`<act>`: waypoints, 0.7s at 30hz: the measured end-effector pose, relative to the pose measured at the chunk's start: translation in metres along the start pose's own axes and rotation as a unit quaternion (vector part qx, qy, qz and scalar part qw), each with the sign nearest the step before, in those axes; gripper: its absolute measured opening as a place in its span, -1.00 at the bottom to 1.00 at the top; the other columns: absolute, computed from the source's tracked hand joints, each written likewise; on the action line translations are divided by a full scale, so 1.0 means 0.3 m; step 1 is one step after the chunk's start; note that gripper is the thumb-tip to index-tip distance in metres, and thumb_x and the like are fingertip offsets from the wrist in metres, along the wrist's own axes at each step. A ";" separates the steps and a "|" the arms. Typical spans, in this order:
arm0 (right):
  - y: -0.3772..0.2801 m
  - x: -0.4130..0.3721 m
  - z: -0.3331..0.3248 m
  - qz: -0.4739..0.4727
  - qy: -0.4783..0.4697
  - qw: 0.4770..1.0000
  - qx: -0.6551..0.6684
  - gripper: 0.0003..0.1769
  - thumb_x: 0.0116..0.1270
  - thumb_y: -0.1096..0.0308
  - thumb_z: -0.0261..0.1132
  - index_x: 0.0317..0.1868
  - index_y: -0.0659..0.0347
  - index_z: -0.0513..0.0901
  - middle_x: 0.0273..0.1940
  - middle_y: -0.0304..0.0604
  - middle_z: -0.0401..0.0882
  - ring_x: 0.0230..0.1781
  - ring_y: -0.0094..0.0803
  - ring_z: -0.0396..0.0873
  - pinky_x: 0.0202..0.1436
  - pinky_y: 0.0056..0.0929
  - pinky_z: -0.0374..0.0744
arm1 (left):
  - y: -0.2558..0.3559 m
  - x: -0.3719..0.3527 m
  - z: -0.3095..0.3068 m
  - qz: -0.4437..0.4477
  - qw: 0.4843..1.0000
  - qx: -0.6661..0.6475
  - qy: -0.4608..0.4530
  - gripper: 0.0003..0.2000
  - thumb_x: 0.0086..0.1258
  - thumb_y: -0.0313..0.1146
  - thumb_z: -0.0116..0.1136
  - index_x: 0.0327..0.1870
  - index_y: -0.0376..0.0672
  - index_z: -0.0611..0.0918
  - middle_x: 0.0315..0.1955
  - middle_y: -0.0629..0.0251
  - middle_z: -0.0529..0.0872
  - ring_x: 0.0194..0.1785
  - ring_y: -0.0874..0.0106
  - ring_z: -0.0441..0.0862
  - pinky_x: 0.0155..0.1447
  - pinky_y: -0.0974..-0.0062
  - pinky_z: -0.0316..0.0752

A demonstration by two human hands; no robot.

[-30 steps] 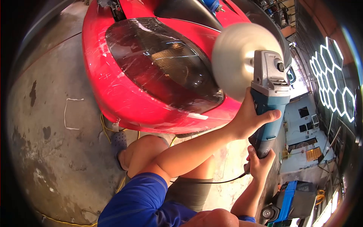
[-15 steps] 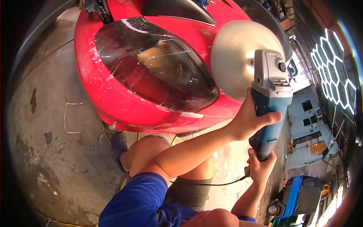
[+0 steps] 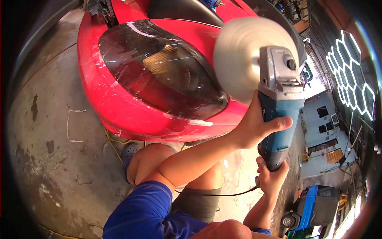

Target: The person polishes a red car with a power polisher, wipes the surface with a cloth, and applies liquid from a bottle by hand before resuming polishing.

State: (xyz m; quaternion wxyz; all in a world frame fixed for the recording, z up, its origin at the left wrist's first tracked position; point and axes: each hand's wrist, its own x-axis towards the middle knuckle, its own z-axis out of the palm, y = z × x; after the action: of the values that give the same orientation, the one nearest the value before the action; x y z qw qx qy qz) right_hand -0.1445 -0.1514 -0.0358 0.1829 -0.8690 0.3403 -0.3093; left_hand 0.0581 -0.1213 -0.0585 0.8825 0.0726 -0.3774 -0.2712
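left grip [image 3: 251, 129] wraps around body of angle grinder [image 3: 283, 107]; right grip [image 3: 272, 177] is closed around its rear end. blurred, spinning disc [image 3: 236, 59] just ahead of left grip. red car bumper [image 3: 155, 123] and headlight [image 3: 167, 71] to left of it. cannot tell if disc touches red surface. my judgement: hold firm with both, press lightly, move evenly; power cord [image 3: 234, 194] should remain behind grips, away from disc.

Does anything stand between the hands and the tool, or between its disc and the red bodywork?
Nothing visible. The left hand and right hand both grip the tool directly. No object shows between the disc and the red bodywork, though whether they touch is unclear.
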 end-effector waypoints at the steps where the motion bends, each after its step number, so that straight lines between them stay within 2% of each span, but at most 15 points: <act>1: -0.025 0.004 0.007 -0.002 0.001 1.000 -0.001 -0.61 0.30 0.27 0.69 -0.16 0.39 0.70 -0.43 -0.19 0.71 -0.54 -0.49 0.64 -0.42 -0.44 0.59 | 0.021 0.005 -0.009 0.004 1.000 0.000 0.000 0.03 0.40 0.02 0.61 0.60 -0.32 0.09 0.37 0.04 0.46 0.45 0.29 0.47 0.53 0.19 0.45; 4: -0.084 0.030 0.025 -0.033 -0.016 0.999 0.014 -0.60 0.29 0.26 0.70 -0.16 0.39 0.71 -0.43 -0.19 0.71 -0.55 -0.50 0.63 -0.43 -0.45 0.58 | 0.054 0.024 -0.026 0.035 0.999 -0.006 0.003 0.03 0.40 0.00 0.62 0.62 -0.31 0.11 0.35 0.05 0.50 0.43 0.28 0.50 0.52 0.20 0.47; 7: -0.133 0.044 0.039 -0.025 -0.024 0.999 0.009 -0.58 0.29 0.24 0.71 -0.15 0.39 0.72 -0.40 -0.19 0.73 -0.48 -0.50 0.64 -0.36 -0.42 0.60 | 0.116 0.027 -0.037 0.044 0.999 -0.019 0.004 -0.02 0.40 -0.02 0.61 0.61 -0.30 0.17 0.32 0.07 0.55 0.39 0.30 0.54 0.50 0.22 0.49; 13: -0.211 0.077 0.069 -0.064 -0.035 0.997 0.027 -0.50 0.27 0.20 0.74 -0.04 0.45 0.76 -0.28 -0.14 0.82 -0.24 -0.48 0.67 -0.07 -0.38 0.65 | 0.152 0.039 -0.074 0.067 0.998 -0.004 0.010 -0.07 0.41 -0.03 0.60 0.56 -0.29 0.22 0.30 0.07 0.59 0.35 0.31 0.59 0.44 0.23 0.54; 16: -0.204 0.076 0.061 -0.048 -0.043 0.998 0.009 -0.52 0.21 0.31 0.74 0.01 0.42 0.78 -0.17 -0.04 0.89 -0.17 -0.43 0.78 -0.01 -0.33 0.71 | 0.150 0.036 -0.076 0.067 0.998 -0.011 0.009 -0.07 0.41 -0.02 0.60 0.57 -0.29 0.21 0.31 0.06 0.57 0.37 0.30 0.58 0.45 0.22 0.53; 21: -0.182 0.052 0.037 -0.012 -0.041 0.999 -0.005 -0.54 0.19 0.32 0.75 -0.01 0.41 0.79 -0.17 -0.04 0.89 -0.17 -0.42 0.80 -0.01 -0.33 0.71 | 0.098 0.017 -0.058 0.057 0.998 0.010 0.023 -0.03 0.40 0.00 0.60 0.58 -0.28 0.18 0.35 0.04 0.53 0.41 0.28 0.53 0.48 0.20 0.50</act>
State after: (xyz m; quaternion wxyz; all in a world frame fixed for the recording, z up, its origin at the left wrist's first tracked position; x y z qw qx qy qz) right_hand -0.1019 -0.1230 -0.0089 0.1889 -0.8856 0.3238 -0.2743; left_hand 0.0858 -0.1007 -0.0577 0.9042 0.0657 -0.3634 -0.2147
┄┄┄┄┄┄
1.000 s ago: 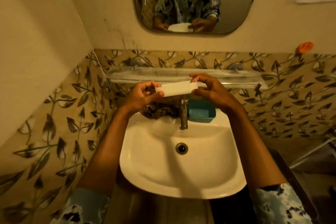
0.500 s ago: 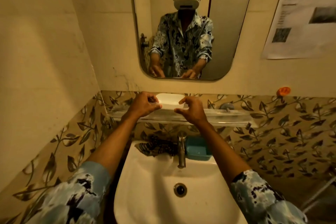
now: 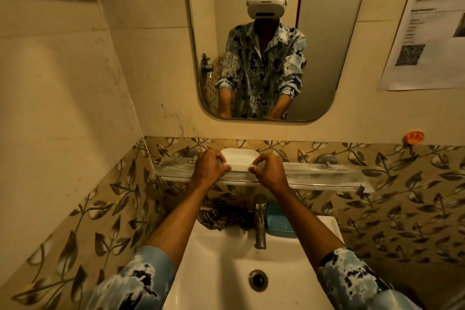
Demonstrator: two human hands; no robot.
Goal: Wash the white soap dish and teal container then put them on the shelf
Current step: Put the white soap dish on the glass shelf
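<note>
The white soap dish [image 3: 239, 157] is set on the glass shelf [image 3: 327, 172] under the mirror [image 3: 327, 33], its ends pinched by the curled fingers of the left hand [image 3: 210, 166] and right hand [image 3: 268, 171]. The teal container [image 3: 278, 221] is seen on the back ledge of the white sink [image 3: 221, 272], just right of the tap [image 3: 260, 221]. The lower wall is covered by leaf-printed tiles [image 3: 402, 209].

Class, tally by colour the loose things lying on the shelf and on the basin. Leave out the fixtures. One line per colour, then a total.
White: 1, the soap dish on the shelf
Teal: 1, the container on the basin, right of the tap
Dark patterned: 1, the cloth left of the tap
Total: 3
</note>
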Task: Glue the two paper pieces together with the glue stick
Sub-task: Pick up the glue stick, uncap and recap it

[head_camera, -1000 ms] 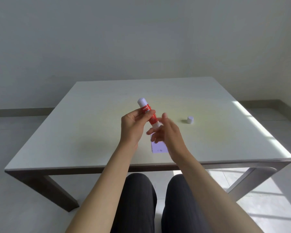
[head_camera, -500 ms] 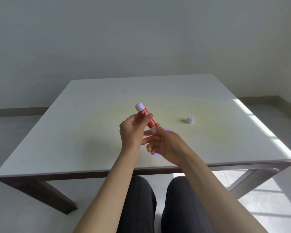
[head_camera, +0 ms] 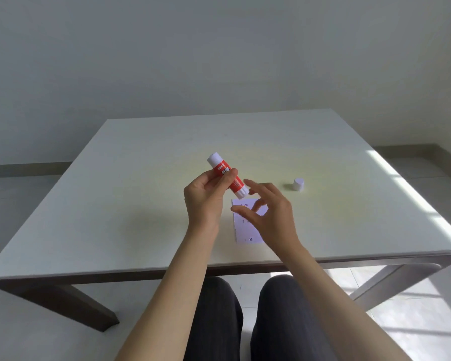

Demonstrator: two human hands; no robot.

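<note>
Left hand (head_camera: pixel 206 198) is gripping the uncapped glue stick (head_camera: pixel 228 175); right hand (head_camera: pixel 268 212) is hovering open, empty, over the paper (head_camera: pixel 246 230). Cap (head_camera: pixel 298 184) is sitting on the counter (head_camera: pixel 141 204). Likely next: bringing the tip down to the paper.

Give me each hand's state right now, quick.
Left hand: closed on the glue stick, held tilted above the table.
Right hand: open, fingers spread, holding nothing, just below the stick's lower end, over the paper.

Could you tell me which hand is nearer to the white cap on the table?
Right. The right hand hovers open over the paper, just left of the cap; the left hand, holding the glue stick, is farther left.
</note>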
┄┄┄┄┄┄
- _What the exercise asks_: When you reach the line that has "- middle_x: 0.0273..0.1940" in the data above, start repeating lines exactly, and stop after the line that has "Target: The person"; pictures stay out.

- _Answer to the exercise_:
  - middle_x: 0.0273..0.1940
  - middle_y: -0.0304..0.0604
  - middle_z: -0.0401..0.0882
  - ring_x: 0.0230..0.1781
  - ring_y: -0.0094..0.0803
  - ring_z: -0.0396..0.0873
  - pinky_x: 0.0202..0.1436
  - pinky_y: 0.0056..0.0929
  - pinky_z: -0.0374..0.0744
arm1 (left):
  - y: -0.2558..0.3559 m
  - x: -0.3719..0.3527 m
  - z: -0.3095..0.3068 m
  - qz: -0.4437..0.4477
  - qw: 0.4843..1.0000
  - qx: -0.6661..0.6475
  - qy: -0.4608..0.4530
  - gripper: 0.0003..0.2000
  - thumb_x: 0.0086..0.1258
  - thumb_y: -0.0313..0.1146
  - thumb_z: -0.0116..0.1136
  - index_x: 0.0327..0.1870
  - index_y: -0.0376..0.0672
  - index_z: -0.0611..0.0918
  - middle_x: 0.0315..0.1955
  - middle_y: -0.0629..0.0251
  - middle_z: -0.0529..0.0872
  - ring_x: 0.0194..0.1785
  - ring_y: -0.0874..0.0106
  - ring_z: -0.0441..0.0862
  - pinky_x: 0.0155..0.1447
  - pinky_y: -0.0974..-0.0062
  - pinky_z: -0.0316..0.0752

A demonstration by two human hands; no robot.

[-30 steps] 
[-15 steps] 
[+0 steps] 

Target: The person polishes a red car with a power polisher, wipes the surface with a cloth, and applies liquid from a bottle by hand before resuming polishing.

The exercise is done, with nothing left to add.